Após se reunir com a presidente Dilma Rousseff em Brasília, o governador de Minas Gerais, Fernando Pimentel, afirmou que o estado pode passar por racionamento "severo" de água se não chover o esperado e se não houver economia no consumo.

Na semana passada, a Companhia de Saneamento de Minas Gerais (Copasa) já havia criado uma campanha para reduzir em 30% o consumo de água pela população da região metropolitana de Belo Horizonte, além de intervenções para diminuir o desperdício.

“Se não chover, se o consumo não cair e se a vazão não aumentar em três meses, vamos ter que racionar severamente”, afirmou. “A meta é reduzir em 30% o consumo de água nos próximos meses e, se esta campanha não for suficiente, nós vamos fazer o rodízio e, se não for suficiente, vamos para o racionamento. Infelizmente, esta é a realidade e isso já vem desde o ano passado”, concluiu o governador.

A jornalistas, Pimentel explicou que a reunião com a presidente serviu para apresentar a ela a situação “grave” e “crítica” da crise hídrica no estado, além de ações desenvolvidas para garantir o abastecimento de água na Região Metropolitana de Belo Horizonte e no norte de Minas. Segundo o governador, o estado vive “colapso” no fornecimento.

Ao falar sobre a possibilidade de racionamento em Minas Gerais, Fernando Pimentel disse que o estado buscará o apoio do governo federal em medidas emergenciais. Segundo ele, Dilma garantiu que a União vai ajudar em obras, como a que prevê a captação de água do Rio Paraopeba para o Rio Manso.
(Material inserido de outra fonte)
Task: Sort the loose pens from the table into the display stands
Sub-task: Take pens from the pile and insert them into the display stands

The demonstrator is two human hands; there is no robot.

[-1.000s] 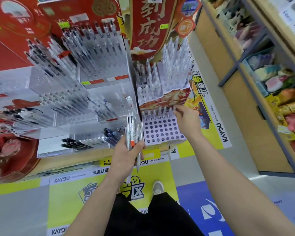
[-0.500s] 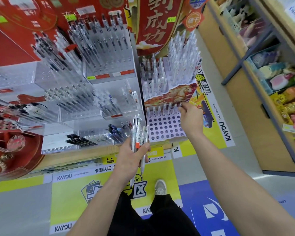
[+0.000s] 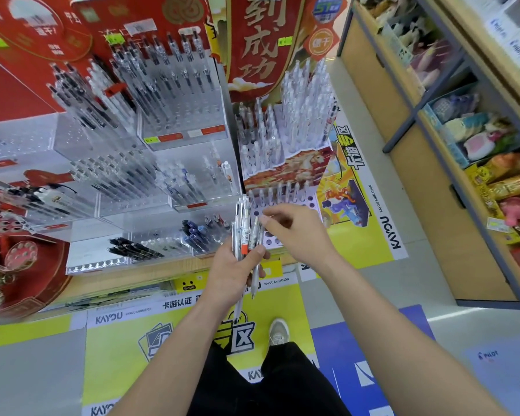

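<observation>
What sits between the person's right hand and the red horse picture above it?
Head view: a row of clear plastic pens standing in the white perforated tray.

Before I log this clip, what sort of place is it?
Most likely a stationery shop: tiered clear display stands full of pens, price labels on their fronts, and shelving stocked with packaged goods on the right.

Red banner (image 3: 258, 40), yellow floor sticker (image 3: 114, 382), perhaps plush toys (image 3: 478, 142) on wooden shelving (image 3: 433, 205)
</observation>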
De acordo com o governador, ainda não há previsão dos custos da obra, pois o projeto ainda está em fase de elaboração. Pimentel garantiu que as obras custarão “menos que R$ 1 bilhão”.

Inclusão no PAC

Ao lado de Pimentel, o ministro do Planejamento, Nelson Barbosa, informou que a obra do Rio Manso pode ser incluída no Programa de Aceleração do Crescimento (PAC), assim como a de ligação do Rio Paraíba do Sul (RJ) ao Sistema Cantareira (SP).

Barbosa disse ainda que que o governo federal vai dar o apoio “necessário” para Minas enfrentar a situação hídrica. Segundo ele, esta foi a primeira vez que o governo do estado apresentou o cenário da seca e que as obras previstas por Pimentel envolvem ações de curto prazo e medidas “estruturais”, com prazo “de mais de dez anos”.
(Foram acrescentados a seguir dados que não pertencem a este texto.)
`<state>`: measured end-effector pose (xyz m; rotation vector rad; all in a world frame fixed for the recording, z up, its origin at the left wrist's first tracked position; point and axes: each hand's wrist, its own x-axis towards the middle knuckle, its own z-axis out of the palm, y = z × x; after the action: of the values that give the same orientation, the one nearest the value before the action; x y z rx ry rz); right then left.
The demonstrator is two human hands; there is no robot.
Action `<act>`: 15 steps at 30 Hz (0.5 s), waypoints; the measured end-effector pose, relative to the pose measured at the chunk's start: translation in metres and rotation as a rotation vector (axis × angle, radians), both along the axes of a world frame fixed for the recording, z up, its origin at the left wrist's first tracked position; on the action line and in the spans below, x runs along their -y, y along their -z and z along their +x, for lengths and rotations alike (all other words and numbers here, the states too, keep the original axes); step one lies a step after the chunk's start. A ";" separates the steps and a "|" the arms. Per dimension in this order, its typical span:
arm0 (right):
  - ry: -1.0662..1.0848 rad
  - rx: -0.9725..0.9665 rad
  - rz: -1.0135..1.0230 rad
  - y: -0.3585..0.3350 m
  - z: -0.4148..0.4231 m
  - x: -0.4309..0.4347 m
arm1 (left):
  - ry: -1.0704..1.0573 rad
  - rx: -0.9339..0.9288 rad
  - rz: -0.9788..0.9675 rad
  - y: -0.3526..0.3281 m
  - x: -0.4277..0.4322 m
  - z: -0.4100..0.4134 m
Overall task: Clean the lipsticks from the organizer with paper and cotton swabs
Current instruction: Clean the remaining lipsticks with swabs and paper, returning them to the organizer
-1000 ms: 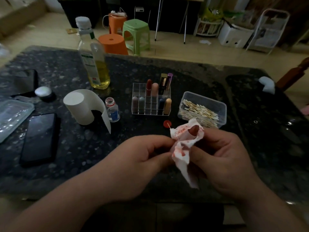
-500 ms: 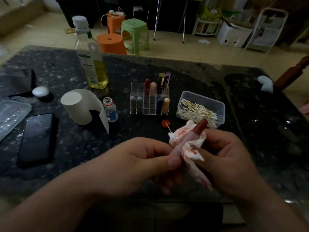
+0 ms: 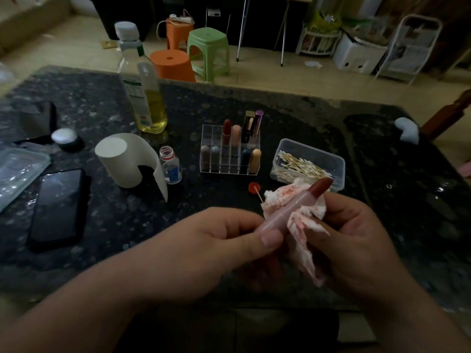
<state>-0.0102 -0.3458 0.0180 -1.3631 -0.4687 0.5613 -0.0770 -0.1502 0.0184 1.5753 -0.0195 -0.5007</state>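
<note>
My left hand (image 3: 224, 240) pinches the lower end of a pink-tubed lipstick (image 3: 293, 210) whose dark red tip points up and to the right. My right hand (image 3: 356, 240) holds a crumpled, red-stained paper tissue (image 3: 303, 225) wrapped around the tube's middle. Behind the hands stands a clear organizer (image 3: 230, 154) with several lipsticks upright in its compartments. A clear box of cotton swabs (image 3: 309, 163) sits to its right. A used swab stick (image 3: 258, 196) pokes out beside the tissue.
On the dark stone table (image 3: 102, 225) are a paper roll (image 3: 127, 161), a small open bottle (image 3: 170, 164), its red cap (image 3: 252, 187), an oil bottle (image 3: 144, 90), a phone (image 3: 57, 206) and a clear lid (image 3: 17, 171) at left. Stools stand beyond the far edge.
The lipstick has slid out of the tissue: a second ago only its tip showed, now the whole pink tube is bare. My left hand shifted onto the tube's base.
</note>
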 end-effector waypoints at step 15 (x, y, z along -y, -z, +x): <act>0.037 0.064 -0.031 -0.004 0.000 0.003 | -0.135 0.115 0.069 0.000 0.007 -0.005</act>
<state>-0.0100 -0.3489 0.0218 -1.4198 -0.4872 0.4979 -0.0816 -0.1571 0.0186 1.6588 0.0164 -0.3079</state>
“Nós não temos ainda todos os detalhes do projeto. Isso vai ser trabalhado entre as equipes técnicas e a ideia é que a gente tenha os detalhes até o fim de fevereiro, para o governo definir como pode audar o estado nisso. Pode ser inclusão em obras do PAC, como foi com o projeto apresentado por São Paulo, mas pode também ser por ação conjunta ou outras modalidades”, disse Barbosa.
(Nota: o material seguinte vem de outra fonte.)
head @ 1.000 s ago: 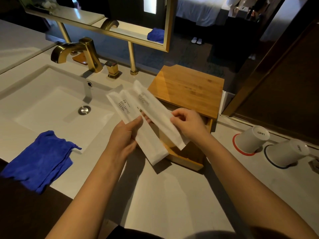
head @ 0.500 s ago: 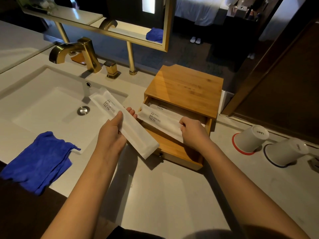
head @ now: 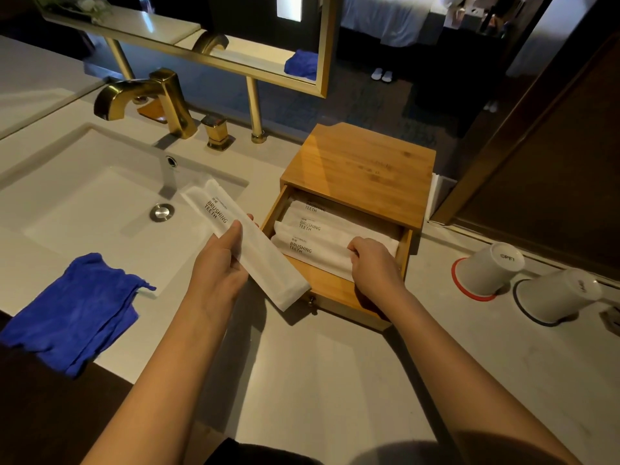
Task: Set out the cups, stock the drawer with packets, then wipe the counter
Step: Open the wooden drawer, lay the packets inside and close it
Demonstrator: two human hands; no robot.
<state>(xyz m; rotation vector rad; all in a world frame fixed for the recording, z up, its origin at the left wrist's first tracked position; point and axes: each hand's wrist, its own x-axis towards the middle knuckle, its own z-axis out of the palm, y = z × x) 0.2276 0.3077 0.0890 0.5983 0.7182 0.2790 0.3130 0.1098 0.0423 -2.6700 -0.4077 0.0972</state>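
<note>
A wooden box (head: 360, 166) stands on the counter with its drawer (head: 332, 290) pulled open. Three white "BRUSHING TEETH" packets lie side by side in the drawer. My right hand (head: 372, 263) rests on the right end of the nearest one (head: 312, 250), fingers curled over it. My left hand (head: 218, 266) holds another white packet (head: 245, 243) slantwise just left of the drawer, over the counter's edge by the sink. Two white cups stand upside down at the right, one (head: 486, 268) on a red-rimmed coaster, one (head: 560, 293) on a dark-rimmed coaster.
A blue cloth (head: 73, 313) lies folded on the counter's front left edge. The white sink (head: 84, 203) with a gold faucet (head: 144, 99) fills the left. A gold-framed mirror (head: 235, 45) hangs behind. Pale counter (head: 318, 380) stretches in front of the box.
My right hand has carried one packet from in front of me down into the drawer beside the others. My left hand has kept its packet and drifted slightly left.
</note>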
De acordo com o ministro, também participaram da reunião a ministra Izabella Teixeira (Meio Ambiente) e representantes da Agência Nacional de Águas (ANA).

Em meio à seca que atinge os estados principalmente da região Sudeste, considerada a pior dos últimos 84 anos pelo governo federal, seis ministros se reuniram no Palácio do Planalto na última sexta (23) para avaliar a situação. Após o encontro, Izabella Teixeira (Meio Ambiente) falou à imprensa e disse que o governo apoiará estados em obras para garantir o abastecimento de água.

Entre as ações destacadas pela ministra, está a inclusão da obra de ligação do rio Paraíba do Sul (RJ) ao Sistema Cantareira – um dos responsáveis pelo abastecimento de água na Grande São Paulo – na lista de obras do Programa de Aceleração do Crescimento. A transposição custará R$ 830 milhões e deverá ficar pronta em 14 meses.